Enter, from stage left, ESG or “Environmental, Social and Governance” investing.

ESG grew out of international political efforts sponsored by the United Nations and various non-governmental organizations to promote “stakeholder” capitalism. Klaus Schwab of the World Economic Forum explained stakeholder capitalism in December 2019 when he unveiled the Davos Manifesto 2020: The Universal Purpose of a Company in the Fourth Industrial Revolution. Yes, he actually called it a manifesto.  

Klaus Schwab

At the Davos meeting, which sent the ESG movement into overdrive, Klaus laid out in this document his strategy for remaking the global economic order through the implementation of ESG.

A company is more than an economic unit generating wealth. It fulfils human and societal aspirations as part of the broader social system. Performance must be measured not only on the return to shareholders, but also on how it achieves its environmental, social and good governance objectives. - Davos Manifesto 2020

The main idea behind ESG is to dismantle the quaint notion that a business should be run for the benefit of its owners. ESG seeks to make fund managers responsible for investing in companies (or avoiding companies) on the basis of their support for various political and social objectives (or lack thereof). Most prominent among these objectives are the UN’s Sustainable Development Goals (SDG’s).

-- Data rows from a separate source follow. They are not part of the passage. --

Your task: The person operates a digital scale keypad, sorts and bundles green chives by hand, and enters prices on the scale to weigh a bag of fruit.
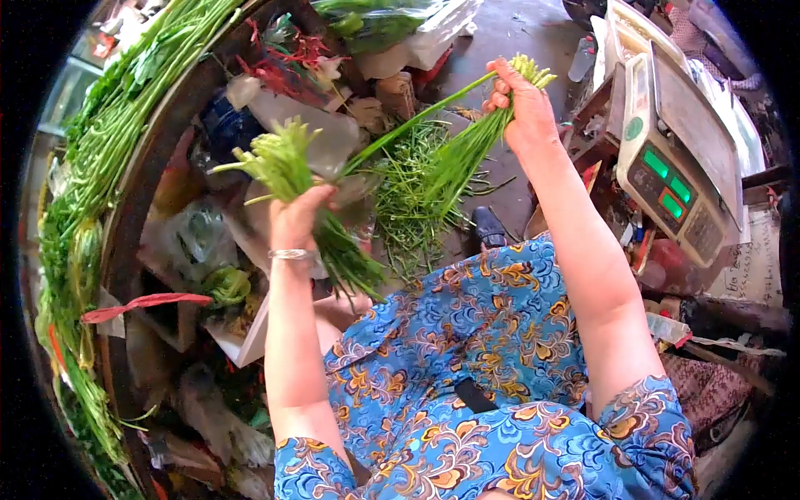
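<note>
My left hand [302,212] is closed round a thick bunch of green stalks [279,158], whose pale cut ends fan out above the thumb and whose darker tips hang below. Raised farther out, my right hand [527,108] grips a second bunch of green stalks [467,162] that slants down to the left, pale ends up. A few long stalks [417,122] stretch from the right fingers towards the left hand. Under both bunches, many loose thin green stalks [412,212] lie in a heap on the floor.
A curved ledge [158,137] on the left carries long leafy greens [137,108]. Below it are plastic bags [204,237] and a red strip [146,307]. On the right stands a weighing scale [667,179] with lit green digits. A shoe [488,227] shows near the heap.
</note>
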Demonstrator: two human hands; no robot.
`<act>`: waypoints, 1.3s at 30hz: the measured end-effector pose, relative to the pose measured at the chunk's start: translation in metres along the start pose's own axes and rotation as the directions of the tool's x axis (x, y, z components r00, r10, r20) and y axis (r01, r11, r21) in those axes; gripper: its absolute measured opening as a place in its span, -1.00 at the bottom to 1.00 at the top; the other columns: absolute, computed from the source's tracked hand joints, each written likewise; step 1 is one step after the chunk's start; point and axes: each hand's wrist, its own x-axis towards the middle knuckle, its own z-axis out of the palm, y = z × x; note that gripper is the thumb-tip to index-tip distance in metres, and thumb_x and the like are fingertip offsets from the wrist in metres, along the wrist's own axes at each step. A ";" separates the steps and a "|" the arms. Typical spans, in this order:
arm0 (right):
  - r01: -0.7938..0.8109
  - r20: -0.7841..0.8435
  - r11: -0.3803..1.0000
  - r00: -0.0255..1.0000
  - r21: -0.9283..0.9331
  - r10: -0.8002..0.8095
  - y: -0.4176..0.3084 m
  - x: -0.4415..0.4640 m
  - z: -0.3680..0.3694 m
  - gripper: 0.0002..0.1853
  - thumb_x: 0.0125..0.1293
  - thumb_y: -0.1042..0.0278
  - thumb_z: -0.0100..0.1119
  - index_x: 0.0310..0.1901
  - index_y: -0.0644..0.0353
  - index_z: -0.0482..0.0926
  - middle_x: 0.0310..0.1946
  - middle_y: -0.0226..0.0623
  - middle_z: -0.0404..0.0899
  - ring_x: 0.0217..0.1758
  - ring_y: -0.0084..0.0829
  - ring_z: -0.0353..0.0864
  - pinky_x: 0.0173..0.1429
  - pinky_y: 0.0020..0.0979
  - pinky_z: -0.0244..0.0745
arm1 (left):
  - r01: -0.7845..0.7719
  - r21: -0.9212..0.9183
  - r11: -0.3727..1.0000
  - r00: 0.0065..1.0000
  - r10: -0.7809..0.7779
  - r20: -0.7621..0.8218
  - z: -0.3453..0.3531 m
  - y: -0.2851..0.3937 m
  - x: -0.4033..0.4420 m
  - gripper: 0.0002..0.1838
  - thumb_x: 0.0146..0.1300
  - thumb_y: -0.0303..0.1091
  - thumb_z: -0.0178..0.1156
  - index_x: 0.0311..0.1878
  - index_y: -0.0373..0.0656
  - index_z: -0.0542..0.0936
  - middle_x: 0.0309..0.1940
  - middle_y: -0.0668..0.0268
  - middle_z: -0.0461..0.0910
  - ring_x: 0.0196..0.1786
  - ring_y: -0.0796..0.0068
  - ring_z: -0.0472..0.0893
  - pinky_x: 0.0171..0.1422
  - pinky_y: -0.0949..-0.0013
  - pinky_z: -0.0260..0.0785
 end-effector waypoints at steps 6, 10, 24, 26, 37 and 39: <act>0.093 -0.131 0.990 0.988 0.106 -0.079 -0.007 0.007 -0.018 -0.84 0.25 0.30 0.25 -0.29 0.21 0.61 -0.59 -0.51 0.36 -0.58 -0.58 0.30 -0.40 -0.43 0.32 | -0.018 -0.033 0.999 0.945 0.007 -0.327 -0.040 0.000 0.024 -0.80 -0.02 -0.48 0.35 -0.30 -0.25 0.57 -0.39 0.21 0.64 -0.47 0.39 0.61 -0.42 0.37 0.47; 0.095 0.014 0.995 0.995 0.011 -0.095 0.003 -0.001 0.003 -0.84 0.26 0.26 0.25 -0.29 0.17 0.62 -0.52 -0.47 0.46 -0.50 -0.55 0.40 -0.37 -0.43 0.35 | -0.087 -0.022 0.996 0.993 0.085 -0.087 -0.015 0.015 0.007 -0.77 0.04 -0.44 0.31 -0.21 -0.24 0.55 -0.30 0.16 0.65 -0.38 0.41 0.62 -0.28 0.36 0.50; 0.098 0.447 0.915 0.890 -0.392 0.097 0.049 -0.045 0.067 -0.84 0.25 0.28 0.27 -0.28 0.18 0.63 -0.49 -0.56 0.53 -0.49 -0.69 0.42 -0.32 -0.58 0.35 | 0.148 -0.177 0.973 0.898 -0.057 0.437 0.042 0.007 -0.016 -0.69 0.06 -0.45 0.21 -0.08 -0.27 0.49 -0.25 0.15 0.61 -0.33 0.38 0.61 -0.19 0.34 0.51; 0.030 0.439 0.937 0.888 -0.348 0.134 0.051 -0.048 0.071 -0.85 0.20 0.34 0.32 -0.23 0.17 0.63 -0.50 -0.60 0.51 -0.51 -0.73 0.38 -0.42 -0.63 0.28 | 0.158 -0.184 0.970 0.886 -0.057 0.460 0.043 0.001 -0.015 -0.67 0.05 -0.46 0.20 -0.07 -0.27 0.49 -0.27 0.15 0.61 -0.34 0.36 0.61 -0.19 0.34 0.51; 0.093 0.268 0.963 0.963 -0.252 -0.023 0.053 -0.030 0.058 -0.88 0.18 0.37 0.30 -0.41 0.17 0.57 -0.60 -0.53 0.48 -0.60 -0.66 0.38 -0.54 -0.57 0.29 | 0.184 -0.181 0.966 0.941 -0.120 0.316 0.040 0.004 -0.014 -0.74 0.11 -0.45 0.23 -0.13 -0.29 0.49 -0.34 0.09 0.63 -0.39 0.32 0.64 -0.27 0.30 0.55; 0.091 0.209 0.966 0.977 -0.240 -0.040 0.049 -0.030 0.055 -0.90 0.17 0.41 0.29 -0.45 0.13 0.56 -0.61 -0.54 0.47 -0.60 -0.67 0.38 -0.52 -0.56 0.31 | 0.164 -0.152 0.975 0.947 -0.112 0.300 0.036 0.003 -0.013 -0.74 0.10 -0.46 0.24 -0.13 -0.29 0.48 -0.35 0.09 0.63 -0.40 0.31 0.64 -0.29 0.31 0.56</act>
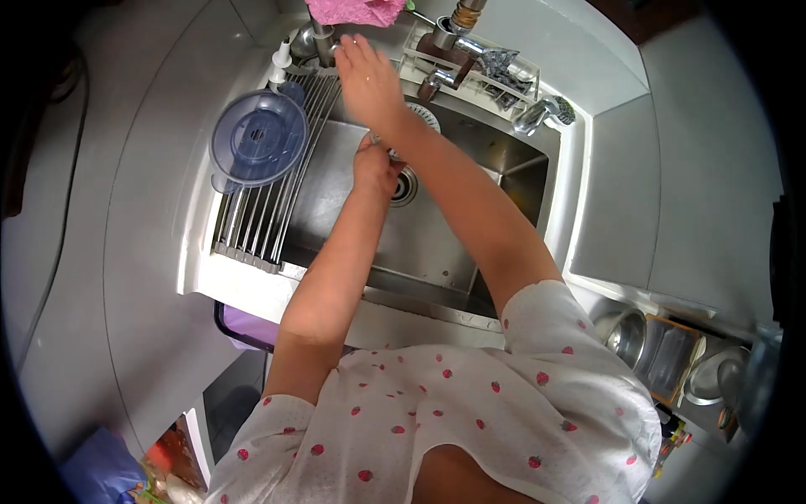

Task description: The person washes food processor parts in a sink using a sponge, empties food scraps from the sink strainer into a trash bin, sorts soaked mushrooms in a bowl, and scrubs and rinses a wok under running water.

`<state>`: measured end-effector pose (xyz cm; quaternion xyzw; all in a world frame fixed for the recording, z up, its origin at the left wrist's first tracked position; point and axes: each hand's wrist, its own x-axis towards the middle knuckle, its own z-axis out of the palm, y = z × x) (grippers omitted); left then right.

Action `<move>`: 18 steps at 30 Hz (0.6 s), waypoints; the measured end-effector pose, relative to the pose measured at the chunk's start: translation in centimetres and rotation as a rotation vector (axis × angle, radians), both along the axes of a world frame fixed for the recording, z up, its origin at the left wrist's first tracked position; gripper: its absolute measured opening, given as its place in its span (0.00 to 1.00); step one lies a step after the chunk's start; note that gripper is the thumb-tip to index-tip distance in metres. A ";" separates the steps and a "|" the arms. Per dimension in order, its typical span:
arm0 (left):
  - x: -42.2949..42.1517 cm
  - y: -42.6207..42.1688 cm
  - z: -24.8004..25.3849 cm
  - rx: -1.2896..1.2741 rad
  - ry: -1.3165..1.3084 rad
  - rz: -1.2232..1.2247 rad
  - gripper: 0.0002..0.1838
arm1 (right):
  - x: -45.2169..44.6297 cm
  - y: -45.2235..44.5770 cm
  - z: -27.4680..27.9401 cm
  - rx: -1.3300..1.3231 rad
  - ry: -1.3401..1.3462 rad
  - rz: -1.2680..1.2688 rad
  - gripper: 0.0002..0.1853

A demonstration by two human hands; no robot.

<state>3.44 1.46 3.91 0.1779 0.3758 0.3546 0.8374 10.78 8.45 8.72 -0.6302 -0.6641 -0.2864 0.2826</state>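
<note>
My left hand (378,166) is over the sink (336,202), with its fingers closed on the near edge of a round white dish with a slotted or ridged rim (426,116). My right forearm hides much of that dish, so its exact kind is unclear. Crossing above it, my right hand (369,82) reaches to the back left with its fingers stretched out. The fingertips are beside a chrome fixture (322,44) at the sink's back edge; whether they touch it cannot be made out. Below the left hand lies the drain (405,186).
A translucent blue lidded or basket-like vessel (259,139) rests on the roll-up drying rack (269,220) at left. Behind the sink stand a white rack (495,88) and a pump bottle (280,60). A pink cloth (361,10) hangs at the top. Metal bowls (623,334) sit at right.
</note>
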 end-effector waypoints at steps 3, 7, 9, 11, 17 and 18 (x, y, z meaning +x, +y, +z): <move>0.4 0.0 0.8 0.006 0.063 -0.039 0.11 | 0.8 1.5 0.2 -0.003 -0.114 -0.046 0.16; 0.8 0.2 0.1 -0.001 0.052 -0.034 0.12 | 1.0 2.0 -0.3 0.006 -0.142 -0.088 0.15; 0.8 0.4 -0.3 -0.001 0.059 -0.026 0.12 | 1.1 2.1 -0.4 0.006 -0.121 -0.086 0.13; 0.6 0.5 -0.1 0.020 0.075 -0.072 0.12 | 0.9 2.0 -0.4 0.003 -0.098 -0.079 0.12; 0.2 0.3 1.7 -0.064 0.150 -0.026 0.18 | 2.0 2.0 -1.1 -0.024 -0.049 -0.070 0.11; 0.2 0.6 1.0 -0.066 0.148 -0.022 0.18 | 2.4 1.5 -1.0 -0.101 -0.068 -0.105 0.11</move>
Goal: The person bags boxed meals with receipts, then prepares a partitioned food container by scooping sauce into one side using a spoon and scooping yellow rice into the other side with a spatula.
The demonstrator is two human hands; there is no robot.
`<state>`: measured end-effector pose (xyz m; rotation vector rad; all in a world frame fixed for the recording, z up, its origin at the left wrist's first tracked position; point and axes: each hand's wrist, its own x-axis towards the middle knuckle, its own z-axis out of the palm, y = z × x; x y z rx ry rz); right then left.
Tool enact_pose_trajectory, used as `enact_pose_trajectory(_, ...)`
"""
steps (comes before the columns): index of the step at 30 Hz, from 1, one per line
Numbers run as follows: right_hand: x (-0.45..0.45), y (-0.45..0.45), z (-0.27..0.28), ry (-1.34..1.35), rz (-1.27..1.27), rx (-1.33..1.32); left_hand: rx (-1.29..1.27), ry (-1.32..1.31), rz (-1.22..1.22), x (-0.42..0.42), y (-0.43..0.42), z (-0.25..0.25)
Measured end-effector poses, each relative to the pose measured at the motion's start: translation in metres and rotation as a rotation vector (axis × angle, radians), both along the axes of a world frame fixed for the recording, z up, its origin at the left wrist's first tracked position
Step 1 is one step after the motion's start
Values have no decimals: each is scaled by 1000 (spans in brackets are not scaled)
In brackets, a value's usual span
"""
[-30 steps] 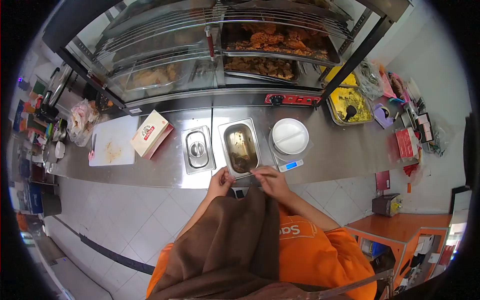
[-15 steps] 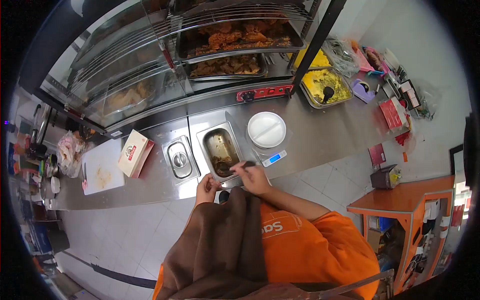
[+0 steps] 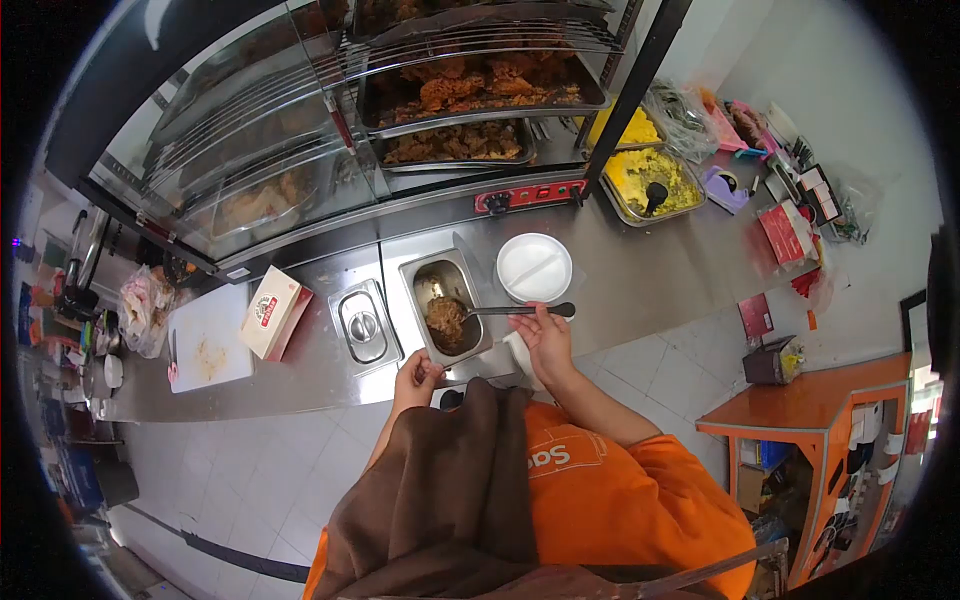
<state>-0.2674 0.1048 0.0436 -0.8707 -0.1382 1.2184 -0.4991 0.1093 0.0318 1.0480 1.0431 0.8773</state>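
One heaped scoop of brown food point(image 3: 446, 315) is up on the serving spoon point(image 3: 518, 311), with the spoon's head over the steel pan point(image 3: 432, 277). Your right hand point(image 3: 546, 345) has the spoon's dark handle pinched between thumb and fingers, hand partly closed, to the right of the pan. Your left hand point(image 3: 414, 381) is at the pan's near-left corner, fingers curled in; I can't tell whether it grips the rim or only touches it.

As for how far along you are, I'd judge you partway through: the pan is uncovered and the spoon is loaded, but the scoop hasn't been emptied anywhere outside the pan. The white round container point(image 3: 534, 267), just right of the pan, looks closed by a ridged top, though I can't be sure that's a lid. How much food lies under the spoon, I can't tell.

The steel lid point(image 3: 364, 325) sits just left of the pan on the bench point(image 3: 640, 300), off the pan. Farther left stands the printed carton point(image 3: 270, 312), then the white cutting board point(image 3: 212, 335).
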Motion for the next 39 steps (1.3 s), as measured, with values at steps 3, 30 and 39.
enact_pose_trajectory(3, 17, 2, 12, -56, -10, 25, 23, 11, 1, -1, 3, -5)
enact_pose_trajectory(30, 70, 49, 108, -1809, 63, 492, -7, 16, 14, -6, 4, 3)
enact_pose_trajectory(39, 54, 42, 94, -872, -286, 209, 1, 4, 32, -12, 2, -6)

The European Union has also unveiled very extensive ESG criteria in large part through a bureaucratic framework they refer to as their “taxonomy.” Every asset manager that wants to offer investment products in the Eurozone is now dedicating significant time and money to comply with these various ESG requirements.

ESG goals touch a wide range of areas, but “decarbonization” has become the primary thrust. The main purpose of ESG is to coerce public companies into reducing carbon emissions or abandoning carbon-producing activities altogether.

Having to a large extent failed at their original purpose of delivering superior investment results for their clients, asset managers in the U.S. and globally have embraced ESG for two primary reasons.

First, ESG is used as a marketing strategy, as saving the world from climate apocalypse has become a new talking point to justify management fees that are often ten to twenty times higher than passive alternatives. Buy any slightly honest investment professional a beer, and they will admit this is the commercial impetus behind ESG products, even if they may happen to agree with the philosophical mission.

Second, the enormous cost of compliance with byzantine and ever-shifting ESG standards favors large, entrenched managers. These firms understand that an immensely complicated, quasi-regulatory regime helps to prevent smaller competitors from gaining a foothold.

Through ESG, the asset management establishment has essentially been collaborating with groups around the world that are either government entities or closely connected to them in an effort to help fend off fee compression. Asset managers promote their political agendas, and in return they help keep them profitable.

ESG’s impact is hard to overstate. It is a form of political correctness that has quickly invaded practically every corner of the corporate world. It has changed how businesses behave, what professional investors are able to buy, even what people in and around the investment business feel they are “allowed” to say.

Given ESG’s origins in the United Nations and deep support within the European Union, it is worth emphasizing the movement’s distinctly anti-American flavor.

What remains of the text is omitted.